WHAT THE TASK REQUIRES> The lines to reproduce from the material below are those from the one containing "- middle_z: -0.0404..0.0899" through the one containing "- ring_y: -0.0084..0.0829", both included; write them out exactly and add nothing.

AVAILABLE DATA>
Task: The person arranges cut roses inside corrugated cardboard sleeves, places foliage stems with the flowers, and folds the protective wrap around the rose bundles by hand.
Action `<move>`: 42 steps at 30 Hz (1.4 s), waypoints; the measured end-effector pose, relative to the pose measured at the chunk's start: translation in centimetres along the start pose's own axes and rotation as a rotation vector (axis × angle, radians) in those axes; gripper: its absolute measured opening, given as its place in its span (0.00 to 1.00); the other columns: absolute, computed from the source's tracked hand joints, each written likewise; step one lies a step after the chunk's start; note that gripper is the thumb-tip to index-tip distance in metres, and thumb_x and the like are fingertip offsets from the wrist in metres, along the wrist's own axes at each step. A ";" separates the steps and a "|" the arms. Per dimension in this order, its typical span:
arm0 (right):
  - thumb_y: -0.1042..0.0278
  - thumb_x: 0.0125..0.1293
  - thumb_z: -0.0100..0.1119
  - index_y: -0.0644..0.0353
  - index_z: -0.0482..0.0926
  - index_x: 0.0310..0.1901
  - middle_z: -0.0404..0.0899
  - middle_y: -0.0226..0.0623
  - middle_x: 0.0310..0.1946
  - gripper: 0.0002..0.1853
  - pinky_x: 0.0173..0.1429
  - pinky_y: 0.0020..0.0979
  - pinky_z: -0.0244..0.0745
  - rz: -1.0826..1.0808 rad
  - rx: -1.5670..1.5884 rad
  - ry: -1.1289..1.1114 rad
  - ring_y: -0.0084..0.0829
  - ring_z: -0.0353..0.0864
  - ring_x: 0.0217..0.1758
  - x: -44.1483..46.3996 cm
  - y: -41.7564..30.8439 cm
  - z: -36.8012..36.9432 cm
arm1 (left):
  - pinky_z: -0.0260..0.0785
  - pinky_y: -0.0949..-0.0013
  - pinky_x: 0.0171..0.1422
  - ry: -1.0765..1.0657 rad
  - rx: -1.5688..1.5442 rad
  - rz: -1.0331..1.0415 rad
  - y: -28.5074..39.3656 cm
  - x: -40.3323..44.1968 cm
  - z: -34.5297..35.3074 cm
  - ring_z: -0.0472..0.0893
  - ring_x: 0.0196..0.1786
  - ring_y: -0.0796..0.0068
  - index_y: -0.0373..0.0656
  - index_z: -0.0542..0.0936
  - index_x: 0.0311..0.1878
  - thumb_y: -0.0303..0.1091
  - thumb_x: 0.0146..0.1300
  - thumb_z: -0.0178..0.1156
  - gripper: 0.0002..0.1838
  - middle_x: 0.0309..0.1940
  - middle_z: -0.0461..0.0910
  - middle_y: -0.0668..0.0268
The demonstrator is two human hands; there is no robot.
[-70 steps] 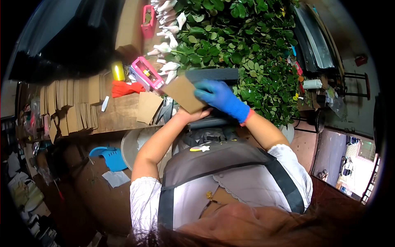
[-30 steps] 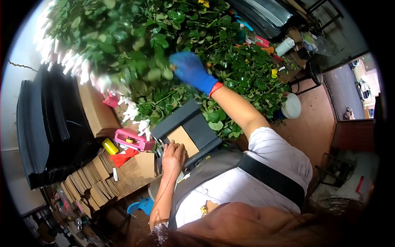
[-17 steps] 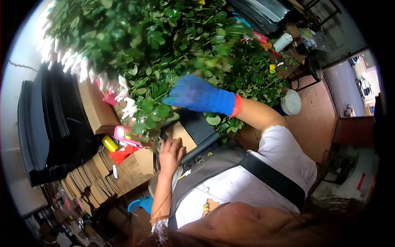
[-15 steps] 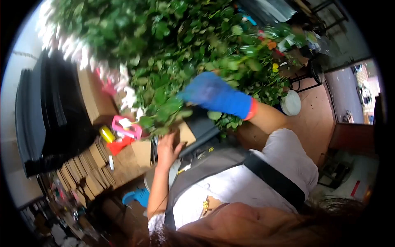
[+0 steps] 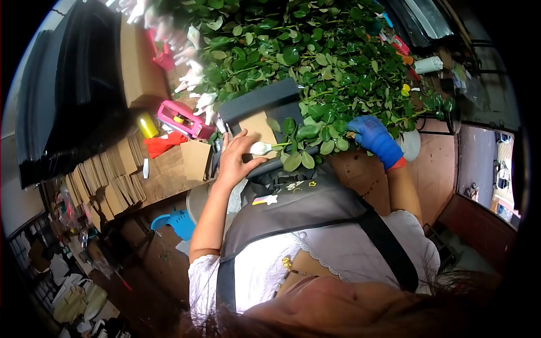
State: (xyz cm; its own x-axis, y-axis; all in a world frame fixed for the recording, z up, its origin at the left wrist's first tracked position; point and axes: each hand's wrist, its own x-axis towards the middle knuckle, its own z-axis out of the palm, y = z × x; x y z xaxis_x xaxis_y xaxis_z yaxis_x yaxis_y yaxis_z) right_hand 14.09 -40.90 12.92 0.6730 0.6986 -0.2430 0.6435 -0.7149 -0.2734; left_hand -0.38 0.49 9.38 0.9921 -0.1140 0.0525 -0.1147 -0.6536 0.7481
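Note:
A leafy rose stem (image 5: 309, 135) lies crosswise in front of me, its white bud (image 5: 260, 148) pointing left. My right hand (image 5: 372, 138), in a blue glove with a red cuff, is closed around the stem's right end. My left hand (image 5: 236, 156) is bare, with thumb and fingers apart around the bud, beside a piece of cardboard (image 5: 258, 125). I cannot tell whether it touches the bud. Behind it, a dark corrugated sheet (image 5: 262, 100) is folded up. Beyond spreads a big heap of leafy rose stems (image 5: 293, 50), white buds on its left side.
A pink tape dispenser (image 5: 185, 119), red cloth (image 5: 164, 145) and yellow roll (image 5: 147, 127) lie on the wooden table (image 5: 169, 163) at left. Cardboard pieces (image 5: 107, 183) stand along its edge, near stacked black sheets (image 5: 73, 96). A blue plastic item (image 5: 174, 224) sits below.
My gloved hand has moved right and a little down. A single stem with a white bud now lies by my left hand, and the corrugated sheet shows behind it.

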 end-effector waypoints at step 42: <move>0.62 0.67 0.57 0.51 0.86 0.50 0.78 0.38 0.62 0.13 0.63 0.46 0.71 0.047 -0.383 -0.057 0.42 0.78 0.63 23.8 -1.3 0.7 | 0.62 0.46 0.73 -0.120 0.014 0.023 2.8 0.6 -0.3 0.65 0.71 0.41 0.51 0.87 0.52 0.34 0.55 0.74 0.19 0.55 0.75 0.54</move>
State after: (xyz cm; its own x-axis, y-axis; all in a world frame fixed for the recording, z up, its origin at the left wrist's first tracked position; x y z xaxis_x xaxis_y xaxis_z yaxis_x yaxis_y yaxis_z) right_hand 28.97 -23.34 6.87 0.6906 0.6575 -0.3014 0.7092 -0.6973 0.1039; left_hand -0.11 -1.21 11.74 0.9761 -0.2172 -0.0113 -0.1385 -0.6604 0.7380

EXERCISE SOLUTION>
  - middle_z: -0.0404..0.0899
  - middle_y: -0.0226..0.0623
  - middle_x: 0.0310..0.1946
  - gripper: 0.0002..0.1853
  - pinky_x: 0.0173..0.1429
  - pinky_y: 0.0020..0.0979
  - pinky_z: -0.0244..0.0745
  - rz: -1.0826..1.0808 rad
  - rx: -1.5670..1.5884 rad
  - ry: -1.1289..1.1114 rad
  - ring_y: -0.0084..0.0829

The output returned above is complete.